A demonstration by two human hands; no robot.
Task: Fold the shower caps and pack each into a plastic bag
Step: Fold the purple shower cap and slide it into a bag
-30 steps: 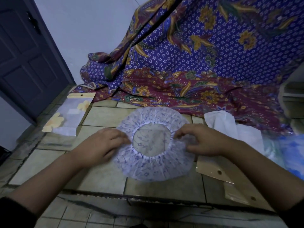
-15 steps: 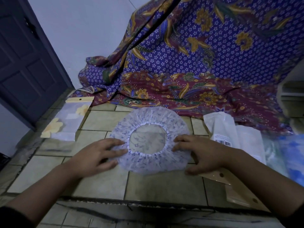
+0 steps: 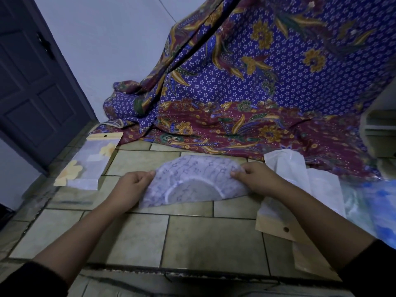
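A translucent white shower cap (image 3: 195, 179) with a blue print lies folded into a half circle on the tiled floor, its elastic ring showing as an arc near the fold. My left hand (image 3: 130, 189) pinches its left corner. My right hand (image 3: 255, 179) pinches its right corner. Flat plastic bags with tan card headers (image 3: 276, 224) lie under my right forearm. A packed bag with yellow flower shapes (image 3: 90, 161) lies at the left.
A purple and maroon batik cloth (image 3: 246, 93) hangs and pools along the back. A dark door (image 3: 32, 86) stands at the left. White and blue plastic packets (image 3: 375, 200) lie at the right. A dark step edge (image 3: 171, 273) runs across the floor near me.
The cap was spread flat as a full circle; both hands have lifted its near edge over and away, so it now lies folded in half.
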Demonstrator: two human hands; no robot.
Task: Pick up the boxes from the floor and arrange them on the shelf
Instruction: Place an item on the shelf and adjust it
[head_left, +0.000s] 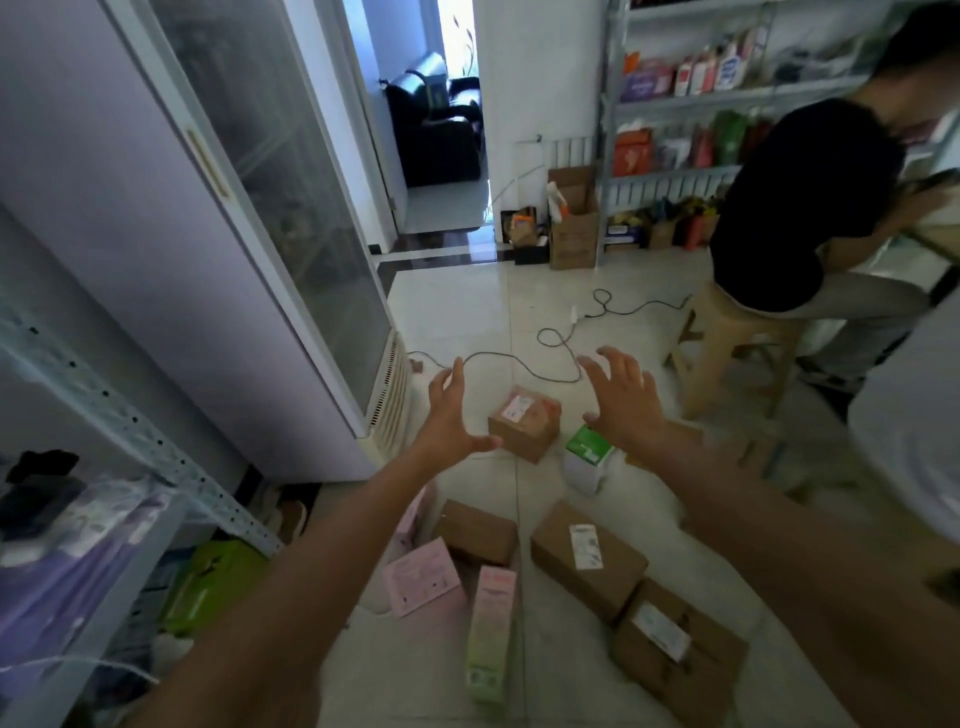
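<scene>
Left hand (451, 410) and right hand (621, 397) spread wide, nothing held, flanking far labelled box (524, 422). Risk: green-white carton (589, 457), just right, toppled by right wrist; uneven squeeze, box dropped.

Head view, single, wide-angle: worn at head height, facing forward and steeply down over the floor (467, 312); forearms enter from the bottom edge, boxes (524, 423) near, far shelf (675, 98) distant, edges bowed.
</scene>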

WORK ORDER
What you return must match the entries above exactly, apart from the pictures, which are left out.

TASK ANSWER
A demonstration by two human hands; no robot.
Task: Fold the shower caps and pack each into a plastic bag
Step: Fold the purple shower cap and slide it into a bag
-30 steps: 
-15 steps: 
+0 steps: 
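A translucent white shower cap (image 3: 195, 179) with a blue print lies folded into a half circle on the tiled floor, its elastic ring showing as an arc near the fold. My left hand (image 3: 130, 189) pinches its left corner. My right hand (image 3: 255, 179) pinches its right corner. Flat plastic bags with tan card headers (image 3: 276, 224) lie under my right forearm. A packed bag with yellow flower shapes (image 3: 90, 161) lies at the left.
A purple and maroon batik cloth (image 3: 246, 93) hangs and pools along the back. A dark door (image 3: 32, 86) stands at the left. White and blue plastic packets (image 3: 375, 200) lie at the right. A dark step edge (image 3: 171, 273) runs across the floor near me.
The cap was spread flat as a full circle; both hands have lifted its near edge over and away, so it now lies folded in half.
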Demonstrator: two human hands; no robot.
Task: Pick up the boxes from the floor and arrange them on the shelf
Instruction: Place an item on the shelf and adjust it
[head_left, +0.000s] 
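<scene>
Left hand (451, 410) and right hand (621, 397) spread wide, nothing held, flanking far labelled box (524, 422). Risk: green-white carton (589, 457), just right, toppled by right wrist; uneven squeeze, box dropped.

Head view, single, wide-angle: worn at head height, facing forward and steeply down over the floor (467, 312); forearms enter from the bottom edge, boxes (524, 423) near, far shelf (675, 98) distant, edges bowed.
</scene>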

The answer has been fully written out.